A stablecoin issuer, distributor, exchange, custodian or payment provider should obtain specific regulatory analysis before launch. A shekel-pegged, fiat-backed, redeemable or payment-oriented token may require Capital Market Authority approval, Bank of Israel analysis, payment-services analysis and AML controls.

Payment services

Crypto products with payment functionality require separate payment-law analysis.

Israel’s Regulation of Payment Services and Payment Initiation Law enables nonbank entities to obtain payment-service licences and participate in payment systems. Official materials state that the law entered into force in June 2024 and that the first payment-service companies received licences in July 2025.

A product that holds fiat balances, operates payment accounts, initiates payments, settles merchants, manages customer funds or uses stablecoins for payment may need payment-service licensing analysis in addition to financial asset service licensing.

A financial asset service licence is not automatically a payment-service licence. A payment-service licence is not automatically a crypto exchange licence.

Securities tokens

Tokenised securities and investment tokens require Israel Securities Authority analysis.

Official Ministry of Finance materials state that where a digital asset falls under definitions such as security, financial asset or financial instrument in securities law, the relevant services are supervised by the Israel Securities Authority. Activities involving coins that do not fall under those definitions are not under ISA supervision.

A tokenised share, debt token, fund token, derivative token, profit-rights token, pooled-investment token or investment contract-like token should not be treated as ordinary virtual currency without a securities analysis.

Offering, listing, broking, advising, managing, custody or trading of such tokens may require ISA permissions or another securities-law route.

Tax treatment

The Israel Tax Authority treats virtual currency as an asset, not currency.

Tax Circular 5/2018 states that distributed means of payment are not currency or foreign currency for Israeli tax purposes and are treated as assets.
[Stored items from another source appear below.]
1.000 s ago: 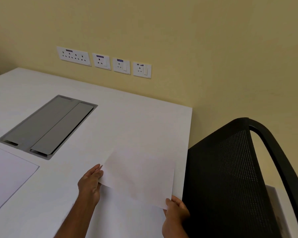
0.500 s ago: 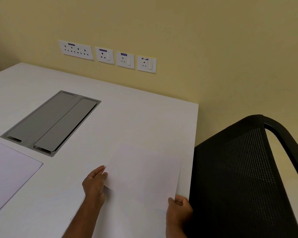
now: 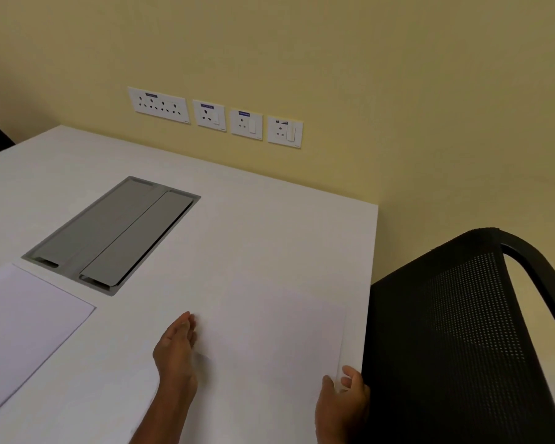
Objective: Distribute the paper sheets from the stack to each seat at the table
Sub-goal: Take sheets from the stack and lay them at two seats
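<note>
**Sheet flat near the tabletop's right edge, by the chair**

Tabletop (image 3: 269, 225), white, fills most of the view. Its far edge meets the yellow wall and its right edge runs down beside a black mesh chair (image 3: 462, 331), which stands just beside that edge and is cut off by the frame at right and bottom. The paper sheet (image 3: 269, 347) lies in front of the chair. Its right edge sits just inside the tabletop's edge and curls up slightly, and its white outline is faint against the white surface. Bare tabletop lies open beyond it. A second sheet (image 3: 23, 331) lies well apart at left, cut off by the frame. Above that second sheet a grey hatch (image 3: 109, 235) is set flush into the tabletop. The left hand (image 3: 175, 350) rests at the paper sheet's left edge, its grip open with straight fingers. The right hand (image 3: 343, 402) is at the near right corner. I cannot tell whether its grip pinches the curled edge or is loose.
</note>
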Demonstrator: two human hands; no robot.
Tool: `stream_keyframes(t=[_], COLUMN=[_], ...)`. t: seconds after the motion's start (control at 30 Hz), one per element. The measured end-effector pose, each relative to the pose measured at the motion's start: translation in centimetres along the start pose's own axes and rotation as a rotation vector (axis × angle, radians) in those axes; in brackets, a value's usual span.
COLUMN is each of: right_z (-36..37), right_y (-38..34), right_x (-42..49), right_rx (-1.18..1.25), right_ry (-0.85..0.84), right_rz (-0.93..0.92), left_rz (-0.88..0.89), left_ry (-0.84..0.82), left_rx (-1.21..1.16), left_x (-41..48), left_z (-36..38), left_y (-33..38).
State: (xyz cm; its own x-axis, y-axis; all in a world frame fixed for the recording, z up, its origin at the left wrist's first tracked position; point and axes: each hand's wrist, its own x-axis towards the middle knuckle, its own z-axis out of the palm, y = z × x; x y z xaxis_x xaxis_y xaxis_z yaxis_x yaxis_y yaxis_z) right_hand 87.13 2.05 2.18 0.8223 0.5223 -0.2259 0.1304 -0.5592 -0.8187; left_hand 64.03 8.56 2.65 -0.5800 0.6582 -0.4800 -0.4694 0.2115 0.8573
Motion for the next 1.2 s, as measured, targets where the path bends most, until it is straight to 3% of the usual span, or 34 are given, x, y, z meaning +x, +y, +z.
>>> stream_keyframes(t=[0.23,0.4,0.53,0.8,0.93,1.2], right_z=[-2.3,-4.3,-6.8,-14.6,-20.2,-29.4], right_y=[-3.7,-5.9,-7.8,-11.2,-11.4,-14.3], right_x=[-3.0,-5.2,-7.3,-12.8,-15.2,-21.6], right_rx=[-0.193,-0.338,-0.323,-0.291,-0.334,-0.196], right_ry=[-0.121,-0.096,-0.185,-0.360,-0.440,-0.452], right_rz=[-0.499,-0.759,-0.936,-1.144,-1.249,-1.388], left_rz=[0.347,0.625,0.796,1.158,1.249,1.315], left_ry=[-0.188,-0.274,-0.301,-0.136,-0.008,0.170], left_rx=[0.415,0.692,0.881,1.090,1.129,1.069], left_x=[-3.7,-7.3,-10.9,-21.8,-28.8,-39.2], left_z=[0.1,-1.0,-2.7,-6.8,-10.3,-16.8], left_y=[3.9,7.4,10.3,14.7,16.1,20.1])
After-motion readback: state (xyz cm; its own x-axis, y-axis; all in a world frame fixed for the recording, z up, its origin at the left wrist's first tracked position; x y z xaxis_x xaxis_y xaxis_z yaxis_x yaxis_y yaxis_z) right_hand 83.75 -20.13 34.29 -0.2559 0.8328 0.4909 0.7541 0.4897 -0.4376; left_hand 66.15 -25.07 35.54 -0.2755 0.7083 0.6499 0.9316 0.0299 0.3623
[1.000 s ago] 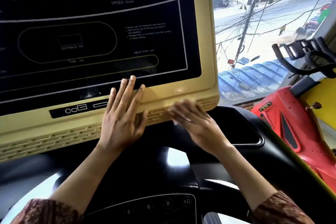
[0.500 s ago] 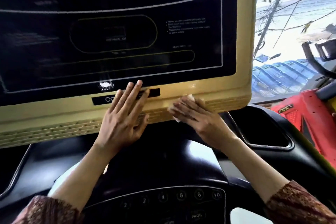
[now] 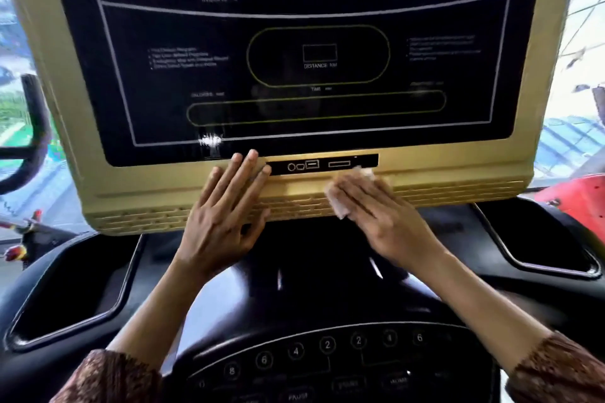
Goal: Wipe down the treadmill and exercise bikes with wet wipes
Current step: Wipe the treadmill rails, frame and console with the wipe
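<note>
Midway through the treadmill stage of the job, a person is working a wet wipe [image 3: 339, 204] along the gold lower frame [image 3: 147, 186] of the treadmill console [image 3: 537, 91]. The right hand [image 3: 383, 219] is pressing the wipe against the frame just under the right end of the black port strip [image 3: 322, 164]. Its fingers seem to be lying straight over the wipe, though motion blur is making the thumb hard to read. The left hand [image 3: 226, 219] is resting flat beside it with its fingers spread on the frame and 1 fingertip just at the strip's left end. It is holding nothing and is apparently bracing.

By the look of things, the stroke is heading for the console's left corner, so the next move is calling for more sideways passes, kept light near the open ports to keep moisture out. The vent grille [image 3: 458, 195], the dark display [image 3: 229, 26] and the numbered keypad [image 3: 327, 345] are likely waiting their turn. The red exercise bike [image 3: 579, 203] at the right edge is sitting apart from both hands.

Compared with 0.5 s earlier, both hands are sitting further left on the frame — the left one was covering the strip and is now clearing it. The wipe, then right of the strip, is now lying beneath it. The view is also centring on the console, with less street showing.
</note>
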`<action>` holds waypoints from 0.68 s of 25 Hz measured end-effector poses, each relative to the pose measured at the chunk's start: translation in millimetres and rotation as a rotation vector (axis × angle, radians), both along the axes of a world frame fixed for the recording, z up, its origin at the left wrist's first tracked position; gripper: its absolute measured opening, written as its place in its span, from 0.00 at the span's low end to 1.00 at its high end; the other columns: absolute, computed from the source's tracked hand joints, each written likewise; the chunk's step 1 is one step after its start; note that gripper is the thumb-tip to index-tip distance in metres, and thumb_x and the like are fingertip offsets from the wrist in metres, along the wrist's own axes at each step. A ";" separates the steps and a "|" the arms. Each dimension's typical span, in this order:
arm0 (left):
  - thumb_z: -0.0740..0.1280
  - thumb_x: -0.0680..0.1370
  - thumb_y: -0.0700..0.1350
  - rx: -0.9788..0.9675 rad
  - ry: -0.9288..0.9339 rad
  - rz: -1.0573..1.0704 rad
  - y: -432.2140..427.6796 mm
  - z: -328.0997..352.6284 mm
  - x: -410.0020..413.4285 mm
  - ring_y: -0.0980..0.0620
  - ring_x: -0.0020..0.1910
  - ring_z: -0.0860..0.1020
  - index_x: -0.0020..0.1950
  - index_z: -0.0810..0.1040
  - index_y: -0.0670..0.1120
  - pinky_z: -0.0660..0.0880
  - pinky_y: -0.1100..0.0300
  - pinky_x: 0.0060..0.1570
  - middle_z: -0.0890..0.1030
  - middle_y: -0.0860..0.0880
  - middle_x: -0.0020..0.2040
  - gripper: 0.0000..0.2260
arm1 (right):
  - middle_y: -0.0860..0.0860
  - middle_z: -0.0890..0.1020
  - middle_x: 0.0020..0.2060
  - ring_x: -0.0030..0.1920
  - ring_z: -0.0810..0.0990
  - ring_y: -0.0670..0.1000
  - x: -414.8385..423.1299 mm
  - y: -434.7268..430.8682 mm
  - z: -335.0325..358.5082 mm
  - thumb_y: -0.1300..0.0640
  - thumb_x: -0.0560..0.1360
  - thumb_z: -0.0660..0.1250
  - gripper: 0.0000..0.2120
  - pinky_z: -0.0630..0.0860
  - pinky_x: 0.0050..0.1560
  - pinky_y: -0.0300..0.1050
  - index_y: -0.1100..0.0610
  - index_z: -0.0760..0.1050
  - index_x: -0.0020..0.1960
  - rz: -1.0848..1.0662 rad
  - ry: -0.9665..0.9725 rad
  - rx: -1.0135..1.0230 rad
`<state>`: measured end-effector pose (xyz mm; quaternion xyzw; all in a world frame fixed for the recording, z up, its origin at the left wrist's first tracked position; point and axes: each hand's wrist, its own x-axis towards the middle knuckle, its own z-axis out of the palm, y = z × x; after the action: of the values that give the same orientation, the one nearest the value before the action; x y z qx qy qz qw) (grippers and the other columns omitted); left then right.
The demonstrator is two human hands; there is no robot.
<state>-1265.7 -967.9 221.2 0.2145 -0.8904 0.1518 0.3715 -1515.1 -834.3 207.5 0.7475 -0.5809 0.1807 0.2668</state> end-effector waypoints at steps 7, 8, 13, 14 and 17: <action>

Sale of a distributed means of payment generally produces capital gain. Where the activity rises to the level of a business, the income is business income. Mining is generally treated as business income.

Payment with virtual currency is treated as barter, with fair value measured in Israeli shekels.

VAT treatment depends on the activity. The Tax Authority circular treats distributed means of payment as intangible assets and not as money, securities or negotiable instruments. Business, mining and intermediation activity can have VAT consequences.

Offshore providers

Foreign providers can create Israeli regulatory exposure where they provide services to Israeli customers, market into Israel, use Israeli payment rails or handle Israeli customer funds.

Banking rules distinguish Israeli licensed VASPs, foreign VASPs licensed or registered abroad and foreign VASPs that violate licensing or registration law in their home jurisdiction. Banks may refuse or restrict payment services where the foreign VASP is not lawfully operating.

A foreign exchange, custodian, wallet provider, stablecoin issuer or token platform should not assume that offshore incorporation avoids Israeli regulation.

Regulatory outlook

Israel’s core crypto framework is already active through financial asset service licensing, AML obligations, banking-risk rules and tax guidance. Stablecoin and securities-token regulation is still developing.

New entrants should classify the asset, map the service, check whether a financial asset service licence is required, verify licence status, assess AML and transfer-information obligations, prepare banking source-of-funds and pathway documentation, analyze payment-service licensing, determine whether the asset is a security, and complete tax and VAT analysis before launch.